This article is a bare bones introduction to SQL Server Integration Services (SSIS), with an emphasis on the SSIS development environment. SSIS is Microsoft’s full feature extract-transform-load (ETL) tool in SQL Server 2005, 2008, and R2. SSIS is used to extract data from any of a myriad of sources, such as SQL Server databases, flat files, Excel files, Oracle and DB2 databases, etc. It performs data manipulation and transformation on the data and delivers it to one or more data destinations.

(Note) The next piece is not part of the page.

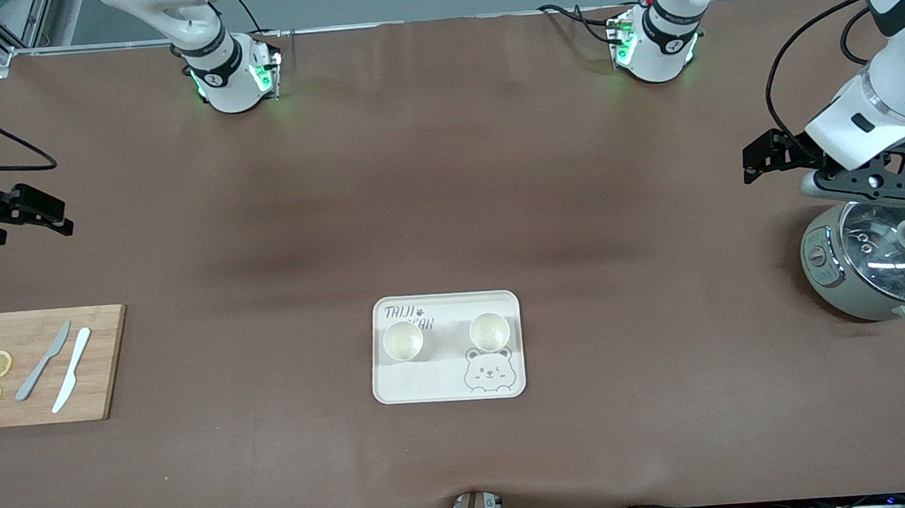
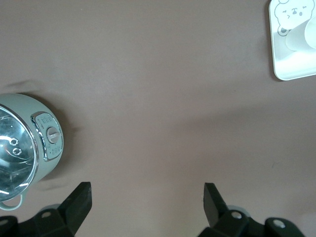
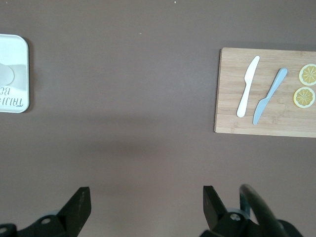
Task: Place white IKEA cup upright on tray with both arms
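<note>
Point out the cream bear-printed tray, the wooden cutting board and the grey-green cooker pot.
cream bear-printed tray [image 1: 448, 380]: front view, bare floor beside the bear.
wooden cutting board [image 1: 105, 361]: front view, bare wood.
grey-green cooker pot [image 1: 831, 282]: front view, side wall.

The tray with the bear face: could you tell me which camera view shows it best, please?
The front view shows the tray whole, with its lettering, bear face and two upright white cups on it. The left wrist view catches only its bear corner; the right wrist view only its lettered edge.
</note>
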Robot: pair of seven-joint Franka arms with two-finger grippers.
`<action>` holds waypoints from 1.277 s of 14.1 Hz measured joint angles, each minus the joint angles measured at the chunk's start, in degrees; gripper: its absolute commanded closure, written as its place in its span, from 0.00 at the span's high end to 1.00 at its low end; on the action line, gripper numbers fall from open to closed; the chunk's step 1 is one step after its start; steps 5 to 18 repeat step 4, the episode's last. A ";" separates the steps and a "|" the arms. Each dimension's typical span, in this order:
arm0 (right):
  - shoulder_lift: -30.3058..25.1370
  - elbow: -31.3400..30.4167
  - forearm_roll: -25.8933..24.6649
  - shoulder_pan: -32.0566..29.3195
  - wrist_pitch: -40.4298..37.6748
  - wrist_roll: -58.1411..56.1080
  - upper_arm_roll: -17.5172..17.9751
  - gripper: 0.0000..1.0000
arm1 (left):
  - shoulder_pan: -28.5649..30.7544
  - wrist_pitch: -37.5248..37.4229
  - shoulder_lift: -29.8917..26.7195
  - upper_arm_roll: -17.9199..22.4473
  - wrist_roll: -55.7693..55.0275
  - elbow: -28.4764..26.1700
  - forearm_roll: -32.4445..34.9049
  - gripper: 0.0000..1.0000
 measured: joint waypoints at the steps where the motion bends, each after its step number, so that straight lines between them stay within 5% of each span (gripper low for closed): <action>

While SSIS is part of the SQL Server suite of tools, and is very adept at handling SQL Server-to-SQL Server ETL operations, it easily handles many other source and destination you have a library for. Potential applications include scrubbing and exporting Excel data for output to network directories, or third party database ETL transformations (e.g., Oracle-to-Oracle data loads). Let’s create a new SSIS package and take a brief look at the major components and features of the SSIS development environment.
Visual Studio vs. BIDS
The SSIS development environment can be installed during a SQL Server installation or independently, i.e., you don’t have to have the SQL Server engine installed to develop SSIS packages. The SSIS development environment consists of the Business Intelligence Development Studio (BIDS), a full-fledged Visual Studio installation with components specific to SSIS and other elements comprising SQL Server business intelligence. If you already have Visual Studio 2008 installed on your computer, the SSIS installation will install a separate BIDS application and add components to your existing Visual Studio. You can develop in either environment, as they are identical.
Like all files in Visual Studio, all SSIS packages are part of a VS project, which is in turn part of a solution. To create a new project and a new SSIS package:
- Start BIDS or Visual Studio
- Select File > New > Project
- Select “Integration Services Project” from Business Intelligence Projects
- Name the project and select the location. Click OK.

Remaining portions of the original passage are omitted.